• _ASSIGNMENT_:
Line by line, give the data again exactly as it appears.

• _THE DATA_:

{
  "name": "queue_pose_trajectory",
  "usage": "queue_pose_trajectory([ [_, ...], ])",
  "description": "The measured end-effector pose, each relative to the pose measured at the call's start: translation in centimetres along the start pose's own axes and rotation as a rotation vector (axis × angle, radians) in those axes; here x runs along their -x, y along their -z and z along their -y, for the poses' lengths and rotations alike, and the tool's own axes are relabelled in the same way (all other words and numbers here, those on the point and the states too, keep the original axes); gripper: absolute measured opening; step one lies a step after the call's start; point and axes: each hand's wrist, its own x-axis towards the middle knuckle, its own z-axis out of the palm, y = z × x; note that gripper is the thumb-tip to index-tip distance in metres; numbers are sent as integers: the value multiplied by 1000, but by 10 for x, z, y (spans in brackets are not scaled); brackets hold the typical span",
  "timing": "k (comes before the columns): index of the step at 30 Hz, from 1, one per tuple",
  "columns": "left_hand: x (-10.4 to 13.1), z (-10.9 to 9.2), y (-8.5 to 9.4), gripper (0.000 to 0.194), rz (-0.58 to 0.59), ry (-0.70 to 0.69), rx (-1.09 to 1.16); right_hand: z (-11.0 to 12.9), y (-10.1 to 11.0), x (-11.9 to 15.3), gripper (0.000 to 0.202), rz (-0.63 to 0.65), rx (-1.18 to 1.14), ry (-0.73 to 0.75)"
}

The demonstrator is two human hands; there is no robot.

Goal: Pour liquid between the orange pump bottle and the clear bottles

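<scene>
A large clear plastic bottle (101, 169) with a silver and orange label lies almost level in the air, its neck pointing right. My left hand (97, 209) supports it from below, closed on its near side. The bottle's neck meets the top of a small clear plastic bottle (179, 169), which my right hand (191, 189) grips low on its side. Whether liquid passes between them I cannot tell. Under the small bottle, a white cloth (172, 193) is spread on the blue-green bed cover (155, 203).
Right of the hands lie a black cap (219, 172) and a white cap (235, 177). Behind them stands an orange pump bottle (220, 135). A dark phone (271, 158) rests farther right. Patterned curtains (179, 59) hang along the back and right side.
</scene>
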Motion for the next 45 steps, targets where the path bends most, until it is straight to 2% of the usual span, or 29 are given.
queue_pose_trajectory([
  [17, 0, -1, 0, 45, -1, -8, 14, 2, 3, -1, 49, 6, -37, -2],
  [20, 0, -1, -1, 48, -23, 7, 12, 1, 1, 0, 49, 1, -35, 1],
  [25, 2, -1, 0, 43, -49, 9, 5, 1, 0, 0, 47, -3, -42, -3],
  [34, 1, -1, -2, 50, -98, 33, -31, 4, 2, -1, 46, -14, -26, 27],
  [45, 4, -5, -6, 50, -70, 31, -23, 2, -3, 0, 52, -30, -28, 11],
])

• _EXERCISE RESULT_:
{
  "name": "queue_pose_trajectory",
  "usage": "queue_pose_trajectory([ [_, ...], ])",
  "description": "The measured end-effector pose, each relative to the pose measured at the call's start: translation in centimetres along the start pose's own axes and rotation as a rotation vector (axis × angle, radians) in those axes; here x runs along their -x, y along their -z and z along their -y, for the poses' lengths and rotations alike, and the tool's own axes are relabelled in the same way (all other words and numbers here, those on the point and the states too, keep the original axes); gripper: absolute measured opening; step one lies a step after the call's start; point and axes: each hand's wrist, its own x-axis towards the middle knuckle, its own z-axis out of the palm, y = z × x; note that gripper is the thumb-tip to index-tip distance in metres; numbers are sent as integers: the value multiplied by 1000, but by 10 for x, z, y (spans in brackets are not scaled); brackets hold the typical span",
  "timing": "k (comes before the columns): index of the step at 30 Hz, from 1, one per tuple",
  "columns": "left_hand: x (-10.4 to 13.1), z (-10.9 to 9.2), y (-8.5 to 9.4), gripper (0.000 to 0.194), rz (-0.58 to 0.59), ry (-0.70 to 0.69), rx (-1.09 to 1.16); right_hand: z (-11.0 to 12.9), y (-10.1 to 11.0), x (-11.9 to 15.3), gripper (0.000 to 0.202), rz (-0.63 to 0.65), rx (-1.18 to 1.14), ry (-0.73 to 0.75)"
}

The demonstrator is two human hands; there is no robot.

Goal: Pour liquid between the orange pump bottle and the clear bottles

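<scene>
A large clear plastic bottle (101, 169) with a silver and orange label lies almost level in the air, its neck pointing right. My left hand (97, 209) supports it from below, closed on its near side. The bottle's neck meets the top of a small clear plastic bottle (179, 169), which my right hand (191, 189) grips low on its side. Whether liquid passes between them I cannot tell. Under the small bottle, a white cloth (172, 193) is spread on the blue-green bed cover (155, 203).
Right of the hands lie a black cap (219, 172) and a white cap (235, 177). Behind them stands an orange pump bottle (220, 135). A dark phone (271, 158) rests farther right. Patterned curtains (179, 59) hang along the back and right side.
</scene>
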Motion for the next 45 steps, targets where the path bends most, until it is straight to 2% of the usual span, or 29 are given.
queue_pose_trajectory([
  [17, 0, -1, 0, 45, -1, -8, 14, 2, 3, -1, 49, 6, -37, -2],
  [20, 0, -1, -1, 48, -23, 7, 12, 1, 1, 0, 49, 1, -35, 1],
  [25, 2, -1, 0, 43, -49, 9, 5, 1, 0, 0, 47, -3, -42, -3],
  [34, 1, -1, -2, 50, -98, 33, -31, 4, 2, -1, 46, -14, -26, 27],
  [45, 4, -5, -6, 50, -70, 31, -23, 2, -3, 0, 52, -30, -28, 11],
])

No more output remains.